» **Exercise objective**: Look through the entries. Copy each line that has the word "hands".

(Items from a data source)
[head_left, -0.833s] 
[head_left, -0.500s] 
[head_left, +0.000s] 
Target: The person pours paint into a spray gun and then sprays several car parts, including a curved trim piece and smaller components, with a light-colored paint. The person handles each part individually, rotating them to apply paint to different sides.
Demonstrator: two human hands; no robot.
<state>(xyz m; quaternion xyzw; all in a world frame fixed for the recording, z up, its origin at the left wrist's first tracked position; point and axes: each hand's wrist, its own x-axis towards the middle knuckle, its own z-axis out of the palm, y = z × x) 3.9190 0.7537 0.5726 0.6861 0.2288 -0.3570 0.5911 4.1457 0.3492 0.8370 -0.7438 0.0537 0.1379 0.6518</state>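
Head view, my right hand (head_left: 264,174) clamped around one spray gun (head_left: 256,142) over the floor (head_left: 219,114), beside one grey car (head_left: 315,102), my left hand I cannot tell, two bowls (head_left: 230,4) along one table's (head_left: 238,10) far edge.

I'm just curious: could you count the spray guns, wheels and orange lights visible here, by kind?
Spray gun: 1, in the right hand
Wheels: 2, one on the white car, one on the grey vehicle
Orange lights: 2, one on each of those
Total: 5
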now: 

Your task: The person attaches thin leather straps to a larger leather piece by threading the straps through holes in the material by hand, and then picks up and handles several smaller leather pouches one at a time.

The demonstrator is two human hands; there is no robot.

» **Written solution**:
Demonstrator: two human hands; no robot.
The demonstrator is two human hands; there is no robot.

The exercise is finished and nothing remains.